# Activity:
Count up every line of the data in which "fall" occurs. The reply is one number and nothing more.

# Recorded data:

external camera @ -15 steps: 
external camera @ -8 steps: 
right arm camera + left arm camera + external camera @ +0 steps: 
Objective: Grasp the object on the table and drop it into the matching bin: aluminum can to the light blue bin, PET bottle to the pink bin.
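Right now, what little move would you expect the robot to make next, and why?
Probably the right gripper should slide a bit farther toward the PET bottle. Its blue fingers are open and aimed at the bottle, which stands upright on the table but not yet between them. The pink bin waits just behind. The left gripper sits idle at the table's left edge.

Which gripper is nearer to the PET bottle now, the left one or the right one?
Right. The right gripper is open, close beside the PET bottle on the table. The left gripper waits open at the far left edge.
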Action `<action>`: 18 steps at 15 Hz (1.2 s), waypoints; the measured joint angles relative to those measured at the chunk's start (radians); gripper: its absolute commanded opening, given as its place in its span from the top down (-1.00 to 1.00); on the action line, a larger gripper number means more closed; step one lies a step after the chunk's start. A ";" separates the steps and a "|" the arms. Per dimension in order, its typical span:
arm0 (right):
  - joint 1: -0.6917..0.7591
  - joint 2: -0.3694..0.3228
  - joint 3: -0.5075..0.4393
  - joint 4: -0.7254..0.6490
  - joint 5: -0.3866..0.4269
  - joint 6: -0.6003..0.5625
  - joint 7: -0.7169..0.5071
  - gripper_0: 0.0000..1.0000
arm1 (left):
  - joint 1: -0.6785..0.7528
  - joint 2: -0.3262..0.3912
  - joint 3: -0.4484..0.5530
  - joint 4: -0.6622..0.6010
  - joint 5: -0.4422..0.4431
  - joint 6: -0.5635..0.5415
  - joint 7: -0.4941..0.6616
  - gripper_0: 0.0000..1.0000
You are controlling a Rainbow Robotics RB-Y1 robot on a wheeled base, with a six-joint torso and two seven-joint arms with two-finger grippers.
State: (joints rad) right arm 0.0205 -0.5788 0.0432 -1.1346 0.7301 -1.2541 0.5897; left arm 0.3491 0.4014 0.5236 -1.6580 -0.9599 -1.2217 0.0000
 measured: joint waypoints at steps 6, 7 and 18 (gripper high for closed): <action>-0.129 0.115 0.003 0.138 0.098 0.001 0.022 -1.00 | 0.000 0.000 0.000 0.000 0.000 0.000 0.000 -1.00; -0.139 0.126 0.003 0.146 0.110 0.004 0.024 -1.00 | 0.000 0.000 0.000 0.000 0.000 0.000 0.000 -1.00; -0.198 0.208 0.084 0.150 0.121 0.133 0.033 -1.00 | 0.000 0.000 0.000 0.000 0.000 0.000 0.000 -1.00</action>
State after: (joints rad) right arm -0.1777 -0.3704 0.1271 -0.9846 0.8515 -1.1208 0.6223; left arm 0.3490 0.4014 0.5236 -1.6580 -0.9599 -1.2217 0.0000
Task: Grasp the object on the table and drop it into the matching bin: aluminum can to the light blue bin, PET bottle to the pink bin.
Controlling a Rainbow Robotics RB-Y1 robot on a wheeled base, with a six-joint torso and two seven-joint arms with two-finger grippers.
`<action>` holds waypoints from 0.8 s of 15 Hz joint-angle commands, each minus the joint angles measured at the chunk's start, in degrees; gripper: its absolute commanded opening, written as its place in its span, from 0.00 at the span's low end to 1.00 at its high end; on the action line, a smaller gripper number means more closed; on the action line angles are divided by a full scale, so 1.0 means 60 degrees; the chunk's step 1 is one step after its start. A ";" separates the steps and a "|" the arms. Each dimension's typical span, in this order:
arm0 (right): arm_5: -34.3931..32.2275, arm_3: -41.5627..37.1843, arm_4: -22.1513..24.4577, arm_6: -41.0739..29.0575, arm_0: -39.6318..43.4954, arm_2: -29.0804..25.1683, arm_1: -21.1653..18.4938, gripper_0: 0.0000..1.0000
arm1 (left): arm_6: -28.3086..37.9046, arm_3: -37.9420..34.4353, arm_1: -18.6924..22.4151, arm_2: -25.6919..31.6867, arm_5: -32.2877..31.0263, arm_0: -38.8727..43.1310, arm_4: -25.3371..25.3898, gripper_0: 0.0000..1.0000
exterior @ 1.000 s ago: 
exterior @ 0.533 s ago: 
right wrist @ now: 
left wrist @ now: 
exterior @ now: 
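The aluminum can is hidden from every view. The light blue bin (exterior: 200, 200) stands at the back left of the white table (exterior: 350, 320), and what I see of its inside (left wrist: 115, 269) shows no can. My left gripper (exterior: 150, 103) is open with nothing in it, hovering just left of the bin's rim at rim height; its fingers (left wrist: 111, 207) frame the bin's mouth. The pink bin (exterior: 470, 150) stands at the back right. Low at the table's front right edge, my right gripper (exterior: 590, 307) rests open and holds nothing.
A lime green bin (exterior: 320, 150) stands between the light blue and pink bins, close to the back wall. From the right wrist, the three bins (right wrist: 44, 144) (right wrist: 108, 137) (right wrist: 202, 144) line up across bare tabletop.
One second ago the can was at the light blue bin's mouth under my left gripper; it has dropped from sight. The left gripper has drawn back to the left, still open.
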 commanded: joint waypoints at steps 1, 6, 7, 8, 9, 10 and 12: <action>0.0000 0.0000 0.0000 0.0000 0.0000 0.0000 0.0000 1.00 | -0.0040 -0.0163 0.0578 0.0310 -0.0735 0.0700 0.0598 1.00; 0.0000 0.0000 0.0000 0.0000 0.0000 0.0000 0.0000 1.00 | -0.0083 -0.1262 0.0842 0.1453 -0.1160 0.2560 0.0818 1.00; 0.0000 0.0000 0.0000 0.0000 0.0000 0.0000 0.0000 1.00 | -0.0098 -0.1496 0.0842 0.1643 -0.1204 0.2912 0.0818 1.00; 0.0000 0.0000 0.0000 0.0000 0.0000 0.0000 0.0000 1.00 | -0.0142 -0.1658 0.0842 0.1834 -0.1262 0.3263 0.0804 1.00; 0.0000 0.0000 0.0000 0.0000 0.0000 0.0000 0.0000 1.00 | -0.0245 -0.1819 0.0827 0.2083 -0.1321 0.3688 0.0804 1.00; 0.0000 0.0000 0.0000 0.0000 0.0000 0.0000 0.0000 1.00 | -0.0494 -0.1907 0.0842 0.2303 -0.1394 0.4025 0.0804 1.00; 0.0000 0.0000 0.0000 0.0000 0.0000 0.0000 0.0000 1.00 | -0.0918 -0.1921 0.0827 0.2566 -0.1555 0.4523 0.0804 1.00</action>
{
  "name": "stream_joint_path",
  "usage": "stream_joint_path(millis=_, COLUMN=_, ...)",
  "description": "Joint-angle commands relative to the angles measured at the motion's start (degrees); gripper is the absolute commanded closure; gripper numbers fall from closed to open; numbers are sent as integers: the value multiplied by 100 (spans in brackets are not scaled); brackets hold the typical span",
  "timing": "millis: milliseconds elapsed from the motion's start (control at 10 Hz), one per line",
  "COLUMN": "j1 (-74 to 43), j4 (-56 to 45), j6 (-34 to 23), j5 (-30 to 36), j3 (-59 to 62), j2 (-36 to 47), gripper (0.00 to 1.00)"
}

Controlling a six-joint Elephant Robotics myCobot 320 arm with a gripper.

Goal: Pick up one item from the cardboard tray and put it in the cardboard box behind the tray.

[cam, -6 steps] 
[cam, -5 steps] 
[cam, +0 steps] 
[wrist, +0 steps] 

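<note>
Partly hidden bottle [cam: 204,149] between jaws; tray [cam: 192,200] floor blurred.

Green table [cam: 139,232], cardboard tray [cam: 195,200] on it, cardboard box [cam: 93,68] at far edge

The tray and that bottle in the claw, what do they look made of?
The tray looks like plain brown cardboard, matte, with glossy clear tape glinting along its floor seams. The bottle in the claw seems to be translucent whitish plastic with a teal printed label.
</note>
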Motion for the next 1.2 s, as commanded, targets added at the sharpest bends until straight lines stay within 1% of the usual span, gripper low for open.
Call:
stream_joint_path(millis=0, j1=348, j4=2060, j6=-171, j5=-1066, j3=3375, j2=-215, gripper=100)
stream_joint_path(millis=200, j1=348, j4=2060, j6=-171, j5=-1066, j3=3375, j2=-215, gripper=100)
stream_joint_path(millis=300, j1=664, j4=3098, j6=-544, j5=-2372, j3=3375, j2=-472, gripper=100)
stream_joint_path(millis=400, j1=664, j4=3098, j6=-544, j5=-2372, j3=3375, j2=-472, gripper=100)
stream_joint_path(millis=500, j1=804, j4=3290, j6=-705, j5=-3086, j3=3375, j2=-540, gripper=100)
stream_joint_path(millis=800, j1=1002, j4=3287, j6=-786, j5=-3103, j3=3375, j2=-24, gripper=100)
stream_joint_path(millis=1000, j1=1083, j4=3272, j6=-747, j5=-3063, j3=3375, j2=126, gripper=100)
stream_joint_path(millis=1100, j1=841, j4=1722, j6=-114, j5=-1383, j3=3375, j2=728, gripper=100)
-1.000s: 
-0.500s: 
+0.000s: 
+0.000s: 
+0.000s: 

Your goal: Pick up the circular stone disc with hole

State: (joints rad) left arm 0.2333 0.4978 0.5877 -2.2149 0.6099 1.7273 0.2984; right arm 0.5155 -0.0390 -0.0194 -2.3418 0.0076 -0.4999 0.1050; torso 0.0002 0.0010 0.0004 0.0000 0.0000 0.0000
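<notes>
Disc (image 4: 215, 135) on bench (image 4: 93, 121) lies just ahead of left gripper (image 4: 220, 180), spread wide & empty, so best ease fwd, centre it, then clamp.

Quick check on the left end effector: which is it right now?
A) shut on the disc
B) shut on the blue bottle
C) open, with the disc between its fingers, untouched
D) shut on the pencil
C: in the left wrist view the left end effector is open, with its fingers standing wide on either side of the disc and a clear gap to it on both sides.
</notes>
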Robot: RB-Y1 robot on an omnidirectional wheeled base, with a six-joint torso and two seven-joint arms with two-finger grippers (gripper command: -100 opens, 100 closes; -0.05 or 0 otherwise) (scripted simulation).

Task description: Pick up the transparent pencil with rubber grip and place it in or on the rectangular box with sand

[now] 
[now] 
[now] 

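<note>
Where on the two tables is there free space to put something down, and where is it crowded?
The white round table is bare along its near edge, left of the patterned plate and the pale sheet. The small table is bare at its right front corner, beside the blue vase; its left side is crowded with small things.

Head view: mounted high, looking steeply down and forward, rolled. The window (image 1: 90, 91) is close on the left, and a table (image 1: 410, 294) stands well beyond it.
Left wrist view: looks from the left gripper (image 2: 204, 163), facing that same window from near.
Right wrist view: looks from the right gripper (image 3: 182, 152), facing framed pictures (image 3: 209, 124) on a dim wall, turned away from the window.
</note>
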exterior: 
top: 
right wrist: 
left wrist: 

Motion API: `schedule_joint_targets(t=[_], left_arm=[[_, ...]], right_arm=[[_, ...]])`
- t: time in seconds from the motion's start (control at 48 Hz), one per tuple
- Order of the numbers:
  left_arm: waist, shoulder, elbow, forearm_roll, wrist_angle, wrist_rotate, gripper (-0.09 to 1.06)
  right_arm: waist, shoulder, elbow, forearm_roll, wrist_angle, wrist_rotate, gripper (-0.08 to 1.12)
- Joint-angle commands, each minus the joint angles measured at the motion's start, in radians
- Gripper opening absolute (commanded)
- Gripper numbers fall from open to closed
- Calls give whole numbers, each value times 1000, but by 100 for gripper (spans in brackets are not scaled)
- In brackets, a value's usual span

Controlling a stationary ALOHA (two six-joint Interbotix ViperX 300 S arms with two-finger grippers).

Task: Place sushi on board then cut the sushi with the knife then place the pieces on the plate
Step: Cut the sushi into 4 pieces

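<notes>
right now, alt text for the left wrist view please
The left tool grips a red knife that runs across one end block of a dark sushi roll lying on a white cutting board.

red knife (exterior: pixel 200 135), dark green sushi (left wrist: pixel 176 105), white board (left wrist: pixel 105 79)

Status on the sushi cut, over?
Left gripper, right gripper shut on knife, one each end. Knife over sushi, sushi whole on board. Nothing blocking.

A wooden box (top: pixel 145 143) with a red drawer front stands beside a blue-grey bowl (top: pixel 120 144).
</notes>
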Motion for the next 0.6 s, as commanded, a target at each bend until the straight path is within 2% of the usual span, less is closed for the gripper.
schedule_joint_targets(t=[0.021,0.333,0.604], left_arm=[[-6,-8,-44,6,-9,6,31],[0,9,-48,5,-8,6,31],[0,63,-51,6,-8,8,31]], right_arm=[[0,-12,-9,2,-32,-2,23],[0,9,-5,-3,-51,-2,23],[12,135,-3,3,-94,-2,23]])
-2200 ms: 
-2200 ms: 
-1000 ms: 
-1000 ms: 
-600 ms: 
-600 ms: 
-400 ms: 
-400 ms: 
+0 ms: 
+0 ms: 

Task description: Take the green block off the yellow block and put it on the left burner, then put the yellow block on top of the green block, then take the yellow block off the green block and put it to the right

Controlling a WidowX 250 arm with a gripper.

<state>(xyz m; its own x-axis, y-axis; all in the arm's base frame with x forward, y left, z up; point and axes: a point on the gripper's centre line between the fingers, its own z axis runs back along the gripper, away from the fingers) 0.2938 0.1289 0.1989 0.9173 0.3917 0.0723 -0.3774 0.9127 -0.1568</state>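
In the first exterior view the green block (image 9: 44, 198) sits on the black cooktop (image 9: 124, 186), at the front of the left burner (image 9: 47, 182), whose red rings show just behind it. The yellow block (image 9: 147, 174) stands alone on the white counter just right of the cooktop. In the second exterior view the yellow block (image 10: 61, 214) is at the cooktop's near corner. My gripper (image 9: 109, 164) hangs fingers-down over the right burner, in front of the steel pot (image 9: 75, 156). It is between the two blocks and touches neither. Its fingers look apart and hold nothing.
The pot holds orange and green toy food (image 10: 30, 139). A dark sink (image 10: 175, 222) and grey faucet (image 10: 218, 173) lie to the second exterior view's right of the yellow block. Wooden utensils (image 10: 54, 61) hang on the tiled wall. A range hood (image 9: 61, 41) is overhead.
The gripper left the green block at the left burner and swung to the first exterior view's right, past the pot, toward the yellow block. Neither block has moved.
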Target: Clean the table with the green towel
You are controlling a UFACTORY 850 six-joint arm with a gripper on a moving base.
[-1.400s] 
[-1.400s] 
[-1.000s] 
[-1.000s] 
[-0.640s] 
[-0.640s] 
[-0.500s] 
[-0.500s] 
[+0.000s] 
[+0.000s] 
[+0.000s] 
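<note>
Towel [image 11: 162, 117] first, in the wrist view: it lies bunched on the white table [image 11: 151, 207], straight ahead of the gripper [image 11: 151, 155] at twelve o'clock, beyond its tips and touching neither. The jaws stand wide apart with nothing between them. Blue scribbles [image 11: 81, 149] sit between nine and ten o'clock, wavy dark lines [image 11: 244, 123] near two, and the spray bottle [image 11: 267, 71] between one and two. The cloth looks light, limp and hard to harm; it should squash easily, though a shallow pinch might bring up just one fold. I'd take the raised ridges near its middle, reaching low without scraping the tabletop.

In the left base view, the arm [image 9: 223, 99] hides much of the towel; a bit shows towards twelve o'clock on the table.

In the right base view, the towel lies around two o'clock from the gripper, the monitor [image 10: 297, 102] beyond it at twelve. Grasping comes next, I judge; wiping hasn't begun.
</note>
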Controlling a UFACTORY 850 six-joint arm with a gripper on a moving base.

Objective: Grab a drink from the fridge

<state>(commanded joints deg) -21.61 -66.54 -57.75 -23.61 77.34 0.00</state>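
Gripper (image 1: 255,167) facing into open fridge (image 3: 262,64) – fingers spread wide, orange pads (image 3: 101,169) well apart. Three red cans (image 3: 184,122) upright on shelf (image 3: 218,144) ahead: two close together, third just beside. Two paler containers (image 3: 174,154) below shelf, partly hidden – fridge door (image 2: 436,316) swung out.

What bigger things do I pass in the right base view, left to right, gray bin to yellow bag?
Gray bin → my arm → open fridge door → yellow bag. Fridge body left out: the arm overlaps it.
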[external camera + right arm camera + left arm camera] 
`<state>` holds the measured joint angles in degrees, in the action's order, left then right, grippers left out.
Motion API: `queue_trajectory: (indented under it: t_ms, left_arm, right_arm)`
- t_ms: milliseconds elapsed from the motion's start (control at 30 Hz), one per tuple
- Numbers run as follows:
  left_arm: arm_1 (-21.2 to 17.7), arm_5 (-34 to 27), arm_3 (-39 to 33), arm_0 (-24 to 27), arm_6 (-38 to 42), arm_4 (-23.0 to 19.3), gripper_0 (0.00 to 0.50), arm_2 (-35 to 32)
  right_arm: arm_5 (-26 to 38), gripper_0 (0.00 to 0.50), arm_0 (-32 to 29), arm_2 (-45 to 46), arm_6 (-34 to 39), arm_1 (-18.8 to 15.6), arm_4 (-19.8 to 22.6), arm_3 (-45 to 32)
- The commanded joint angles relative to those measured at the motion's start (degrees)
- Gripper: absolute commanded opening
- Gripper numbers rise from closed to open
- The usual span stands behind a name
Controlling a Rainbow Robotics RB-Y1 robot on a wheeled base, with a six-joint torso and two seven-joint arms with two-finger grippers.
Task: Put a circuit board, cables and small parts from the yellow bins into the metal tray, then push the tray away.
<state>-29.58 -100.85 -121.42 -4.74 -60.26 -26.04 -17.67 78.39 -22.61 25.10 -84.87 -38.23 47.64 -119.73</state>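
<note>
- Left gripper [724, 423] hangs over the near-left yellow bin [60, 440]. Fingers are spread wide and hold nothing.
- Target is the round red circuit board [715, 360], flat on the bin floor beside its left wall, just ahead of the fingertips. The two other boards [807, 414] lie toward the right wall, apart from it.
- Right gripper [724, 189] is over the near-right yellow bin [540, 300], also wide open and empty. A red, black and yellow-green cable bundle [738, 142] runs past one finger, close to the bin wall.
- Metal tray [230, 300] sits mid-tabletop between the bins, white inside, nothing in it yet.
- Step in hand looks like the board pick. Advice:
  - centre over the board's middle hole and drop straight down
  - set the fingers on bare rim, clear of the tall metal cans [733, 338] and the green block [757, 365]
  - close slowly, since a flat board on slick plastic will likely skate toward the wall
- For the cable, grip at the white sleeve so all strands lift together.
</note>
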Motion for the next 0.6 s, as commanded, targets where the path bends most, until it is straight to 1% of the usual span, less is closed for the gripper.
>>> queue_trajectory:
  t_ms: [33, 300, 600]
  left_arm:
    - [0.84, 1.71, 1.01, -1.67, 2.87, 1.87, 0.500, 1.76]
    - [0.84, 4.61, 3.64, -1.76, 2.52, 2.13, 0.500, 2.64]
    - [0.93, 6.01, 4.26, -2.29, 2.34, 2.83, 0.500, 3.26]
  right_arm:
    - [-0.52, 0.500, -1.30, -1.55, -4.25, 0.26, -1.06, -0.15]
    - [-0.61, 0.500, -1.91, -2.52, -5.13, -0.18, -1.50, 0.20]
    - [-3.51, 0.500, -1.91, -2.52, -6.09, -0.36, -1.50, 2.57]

# Answer to the problem:
2